**TASK PROMPT:** Skip the pictures and write out, word for word, the lines below from the one with "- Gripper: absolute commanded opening" through the one with "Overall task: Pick", inclusive.

**DATASET SECTION:**
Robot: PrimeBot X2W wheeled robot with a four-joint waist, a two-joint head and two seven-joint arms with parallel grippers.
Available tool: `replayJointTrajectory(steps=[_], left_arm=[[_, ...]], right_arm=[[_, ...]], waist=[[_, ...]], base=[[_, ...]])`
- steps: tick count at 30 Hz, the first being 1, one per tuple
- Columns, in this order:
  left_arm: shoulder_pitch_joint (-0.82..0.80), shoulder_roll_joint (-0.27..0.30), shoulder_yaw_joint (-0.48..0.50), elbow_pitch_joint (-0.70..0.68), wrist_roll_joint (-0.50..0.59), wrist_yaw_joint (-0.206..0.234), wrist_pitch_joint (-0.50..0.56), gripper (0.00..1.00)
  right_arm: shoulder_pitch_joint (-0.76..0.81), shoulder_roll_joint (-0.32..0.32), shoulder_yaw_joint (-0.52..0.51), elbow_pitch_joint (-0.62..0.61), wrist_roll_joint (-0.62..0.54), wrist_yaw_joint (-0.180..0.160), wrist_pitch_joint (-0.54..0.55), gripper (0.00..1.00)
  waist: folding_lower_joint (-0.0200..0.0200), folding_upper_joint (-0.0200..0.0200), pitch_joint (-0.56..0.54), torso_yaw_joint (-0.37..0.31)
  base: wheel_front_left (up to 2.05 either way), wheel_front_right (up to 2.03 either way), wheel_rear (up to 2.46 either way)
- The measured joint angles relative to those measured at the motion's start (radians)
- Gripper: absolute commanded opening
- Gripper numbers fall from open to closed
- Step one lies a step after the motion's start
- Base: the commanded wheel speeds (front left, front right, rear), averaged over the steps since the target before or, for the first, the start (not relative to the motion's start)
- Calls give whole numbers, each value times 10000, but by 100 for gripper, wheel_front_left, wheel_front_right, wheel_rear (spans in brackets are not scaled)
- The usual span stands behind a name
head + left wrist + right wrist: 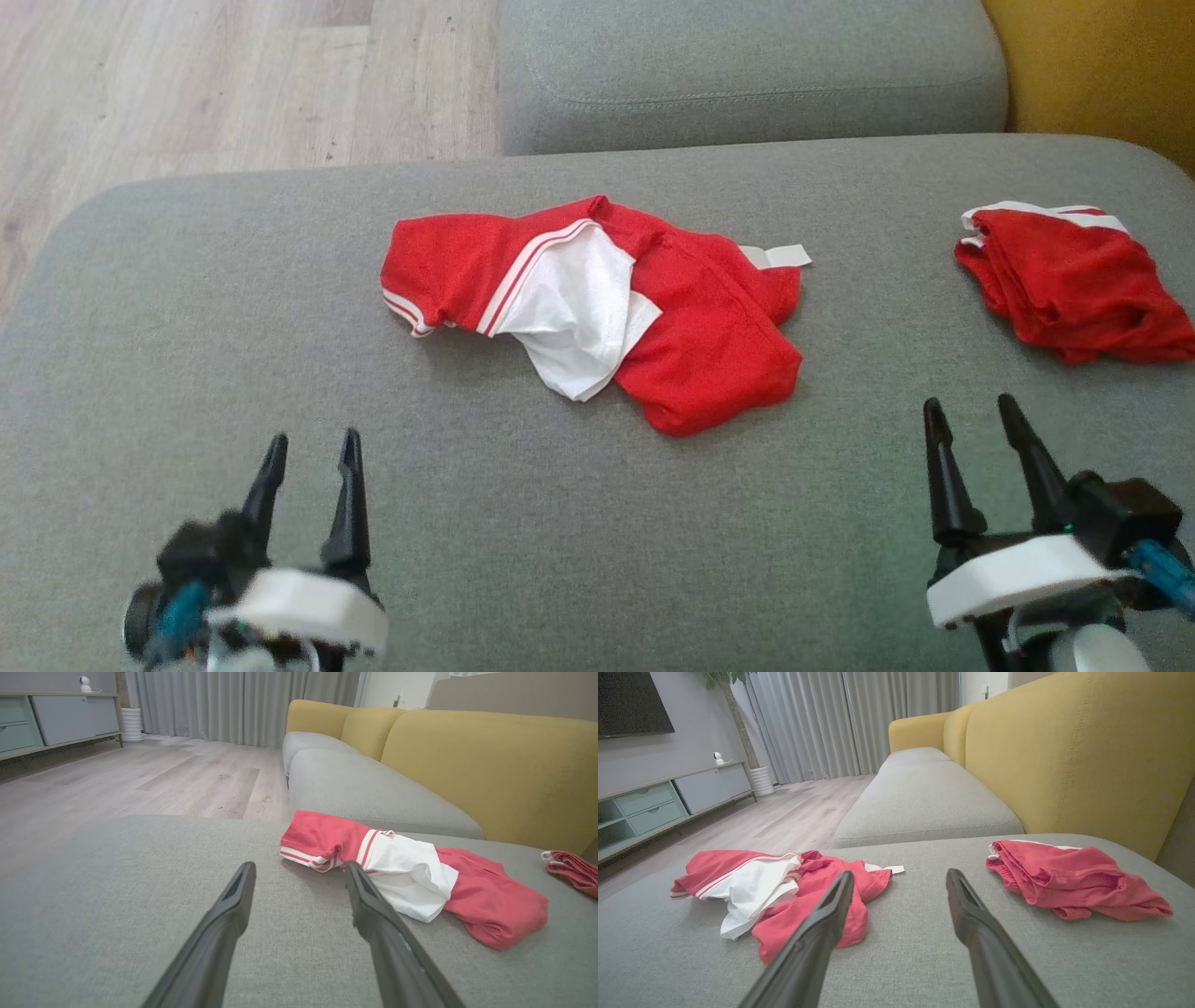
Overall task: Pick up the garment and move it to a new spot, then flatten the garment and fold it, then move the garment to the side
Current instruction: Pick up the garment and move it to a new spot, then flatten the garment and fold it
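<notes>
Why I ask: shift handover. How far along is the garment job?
Done, perhaps: the move; the garment lies crumpled on the cushion. In hand: nothing; left gripper and right gripper hover short of it, jaws open. Left: flatten, fold, move aside.

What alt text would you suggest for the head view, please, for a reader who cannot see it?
A crumpled red and white garment lies in the middle of a grey cushion, with a second red garment bunched near the right edge. The left gripper and right gripper hover open and empty at the lower corners.
</notes>
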Motion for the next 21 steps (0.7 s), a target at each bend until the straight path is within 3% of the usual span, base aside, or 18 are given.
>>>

**RESPONSE TO THE EXERCISE:**
- Gripper: absolute commanded opening
- Gripper numbers fall from open to closed
- Step one lies a step after the motion's start
- Base: the commanded wheel speeds (front left, front right, rear), averaged over the steps since the target before or, for the first, the start (not relative to the motion's start)
- Calls give whole numbers, each value times 10000, but by 100 for gripper, wheel_front_left, wheel_front_right, wheel_rear (spans in brackets are not scaled)
- The usual span stands behind a name
head + left wrist + right wrist: 
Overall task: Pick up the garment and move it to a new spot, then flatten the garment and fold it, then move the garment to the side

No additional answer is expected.